According to this, Mount Ainslie would be planted with yellow, primarily through wattles; Mugga Mugga would be white and silver with eucalyptus cinerea; Red Hill, as the name suggests, would turn red with flowers such as callistemons; while Black Mountain would, in fact, be better called Pink Mountain, thanks to Japanese peaches, plums, cherries and almonds.

National Arboretum

The National Arboretum is only an inkling of what the Griffins had planned. Photo: Stephen Gray.

By 1918, Griffin had altered his plan somewhat with hardier groundcovers and changed a few of the hills’ names to reflect that. So Mount Pleasant became ‘Purple Hill’, Mount Ainslie ‘Rosy Hill’, and Black Mountain ‘Golden Hill’.

According to Canberra historian Mark Butz, the scheme was started, but never finished.

“Surviving elements include some callistemons planted by horticulturalist Charles Weston in 1917 on Red Hill, plantings of wattle and eucalypts on Mount Pleasant, and several species of silver-foliaged eucalypts planted on Mugga Mugga.”

Wattle plantings, Red Hill

Some of the surviving wattle plants on Red Hill. Photo: ACT Government.

Red Hill drew the closest, with seeds sourced from Sydney and 4508 red-flowering shrubs planted across its summit ridge – some still surviving today.

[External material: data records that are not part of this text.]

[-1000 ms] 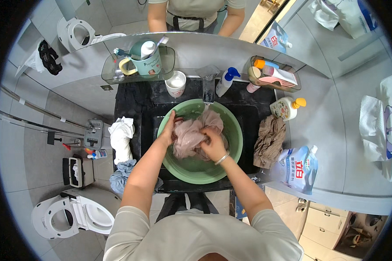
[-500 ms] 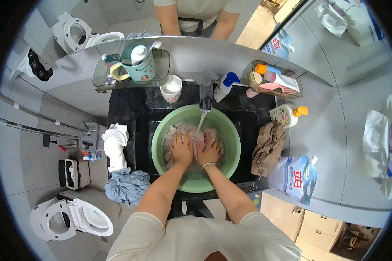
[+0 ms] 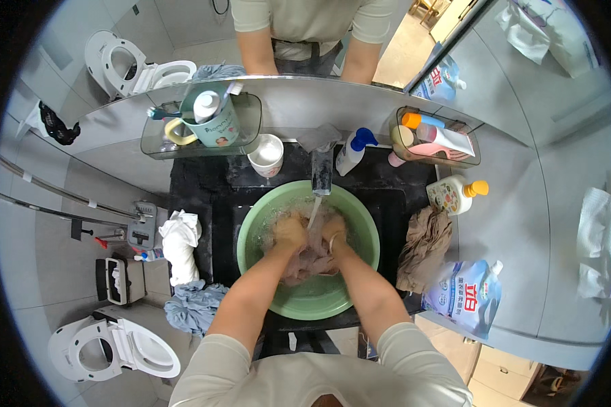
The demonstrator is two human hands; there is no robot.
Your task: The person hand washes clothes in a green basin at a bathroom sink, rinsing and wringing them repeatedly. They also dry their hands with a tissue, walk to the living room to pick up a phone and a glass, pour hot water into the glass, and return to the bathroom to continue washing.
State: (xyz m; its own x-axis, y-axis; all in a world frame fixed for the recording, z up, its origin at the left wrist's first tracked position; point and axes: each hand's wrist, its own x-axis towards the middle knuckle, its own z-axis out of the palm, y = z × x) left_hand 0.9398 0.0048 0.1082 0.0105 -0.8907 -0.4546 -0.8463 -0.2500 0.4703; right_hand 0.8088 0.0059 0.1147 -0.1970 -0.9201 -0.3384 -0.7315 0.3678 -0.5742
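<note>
A green basin (image 3: 375,251) stands in the black sink, holding water and a soaked pale pink cloth (image 3: 309,263). My left hand (image 3: 290,230) is down in the water on the basin's far left side, curled closed around part of the cloth. Opposite it, my right hand (image 3: 332,230) is also closed on the cloth, its fingertips partly hidden by water and foam. Between my wrists the cloth bunches toward the near side. From the faucet (image 3: 322,173), a stream runs into the basin between my hands.
Left of the basin lie a white cloth (image 3: 179,247) and a blue garment (image 3: 195,306). On the right are a brown cloth (image 3: 424,249), a yellow-capped bottle (image 3: 451,195) and a blue-white detergent pouch (image 3: 463,298). Behind stand a white cup (image 3: 266,156) and a blue-topped pump bottle (image 3: 353,152).
My hands have gone from lying spread on the cloth to curling closed around it. The cloth has shifted toward the near side of the basin. The whole view has tilted slightly.
</note>
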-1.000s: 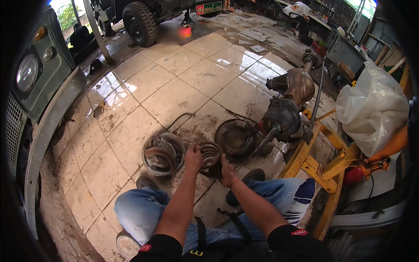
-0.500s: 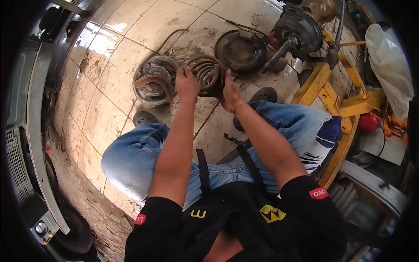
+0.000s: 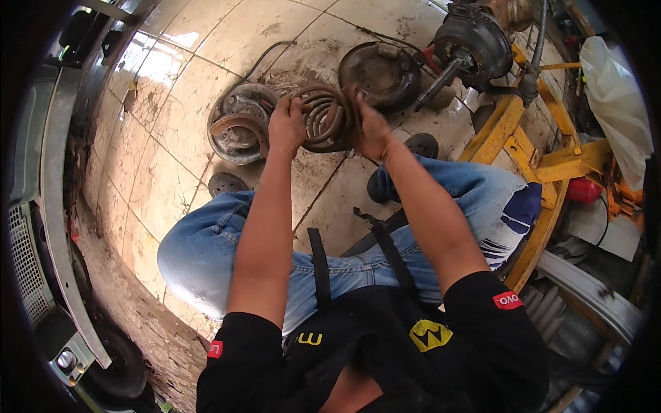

Butz says records don’t offer a single explanation for what happened.

A severe drought in the late 1910s killed many of the first plantings on Red Hill, and horticulturalists, including Weston, realised Canberra was too dry a climate for many imported species to survive.

And then, in 1920, the Griffins resigned from the city’s planning team and their plan was left entirely in the hands of successors.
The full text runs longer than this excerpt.